A voz de Shakir ressoou como um eco nos ouvidos do dervishe. O rosto sorridente do homem e seu espírito tranqüilo não abandonavam seu pensamento.

– O que ele quer dizer com esta frase desta vez?

O dervishe sabia agora que as últimas palavras de Shakir na sua visita anterior se anteciparam às mudanças que ocorrerem. Mas dessa vez, se perguntava o que poderia justificar um comentário tão otimista. Assim deixou a frase de lado outra vez, preferindo esperar pela resposta.
Passaram meses e anos, e o dervishe, que estava ficando velho, continuou viajando sem nenhuma intenção de parar.
Curiosamente, suas viagens sempre o levavam de volta ao povoado onde vivia Shakir. Assim sendo, demorou sete anos para voltar a Colinas Arenosas e Shakir estava rico outra vez. Agora vivia na casa principal da propriedade de Haddad e não na pequena cabana.

– Haddad morreu há dois anos – explicou Shakir – e, como não tinha herdeiro, decidiu deixar sua fortuna para mim como recompensa dos meus leais serviços.

Quando estava terminando sua visita, o dervishe se preparou para a viagem mais importante de sua vida: cruzaria a Arábia Saudita para fazer sua peregrinação a pé até Meca, uma antiga tradição entre seus companheiros. A despedida de seu amigo não foi diferente das outras vezes. Shakir repetiu sua frase favorita:

– Isto também passará.

Depois da peregrinação, o dervishe viajou à Índia. Ao voltar a sua terra natal, Pérsia, decidiu visitar Shakir mais uma vez para ver o que havia acontecido com ele. Assim, mais uma vez se pós em marcha para Colinas Arenosas. Mas em vez de de encontrar seu amigo Shakir, lhe mostraram uma humilde tumba com a inscrição “Isto também passará”. O dervishe ficou ainda mais surpreendido do que das outras vezes, quando o próprio Shakir havia pronunciado estas palavras.

– As riquezas vem e as riquezas se vão – pensou o dervishe – mas, como pode trocar um túmulo?

A partir de então o dervishe adquiriu o costume de visitar a tumba de seu amigo de tantos anos e passava algumas horas meditando na morada de Shakir. Entretanto, em uma de suas visitas o cemitério e a tumba haviam desaparecido, arrasados por uma enchente. Agora, o velho dervishe havia perdido o único vestígio deixado por um homem que havia marcado tão excepcionalmente as experiências de sua vida. O dervishe permaneceu durante horas nas ruínas do cemitério, olhando o chão fixamente. Finalmente, levantou a cabeça em direção ao céu e então, como se houvesse descoberto um significado mais elevado, abaixou a caberá em sinal de confirmação e disse:

– Isto também passará.

Finalmente o dervishe ficou muito velho para viajar, decidindo se fixar e viver tranqüilo e em paz pelo resto de sua vida.

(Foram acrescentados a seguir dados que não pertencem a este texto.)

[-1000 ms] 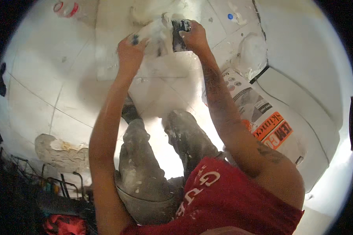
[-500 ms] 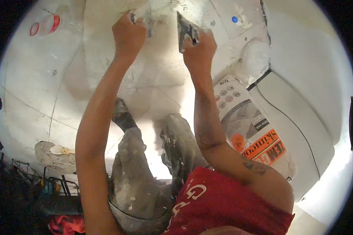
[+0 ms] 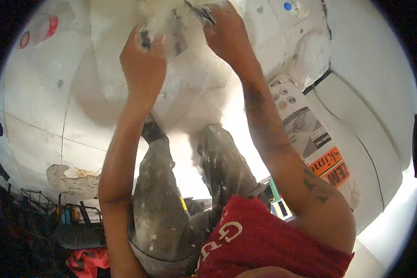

Os anos se passaram e o ancião se dedicava a ajudar a quem se acercava dele para os quais aconselhava e a compartilhar suas experiências com os jovens. Vinha gente de todas as partes para beneficiar-se de sua sabedoria. Finalmente, sua fama chegou até o grade conselheiro do rei, que casualmente estava buscando alguém com grande sabedoria.

O fato era que o rei desejava que lhe fizessem um anel. O anel teria de ser especial: devia ter uma inscrição de tal forma que quando o rei se sentisse triste, olhasse o anel e ficaria contente e se estivesse feliz, ao olhar o anel se entristeceria.

Os melhores joalheiros foram contratados e muitos homens e mulheres se apresentaram para dar sugestões sobre o anel, mas o rei não gostava de nenhuma. Então o conselheiro escreveu para o dervishe explicando a situação, pedindo ajuda e o convidando para ir ao palácio. Sem abandonar sua casa, o dervishe enviou sua resposta.

Poucos dias mais tarde, um anel foi feito com uma esmeralda e foi entregue ao rei. O rei, que havia estado deprimido por vários dias, mal o recebeu, botou o anel no dedo e olhando-o, deu um suspiro de decepção.
Logo começou a sorrir e, pouco depois, ria às gargalhadas.
No anel que usava estavam escritas as palavras “Isto também passará”.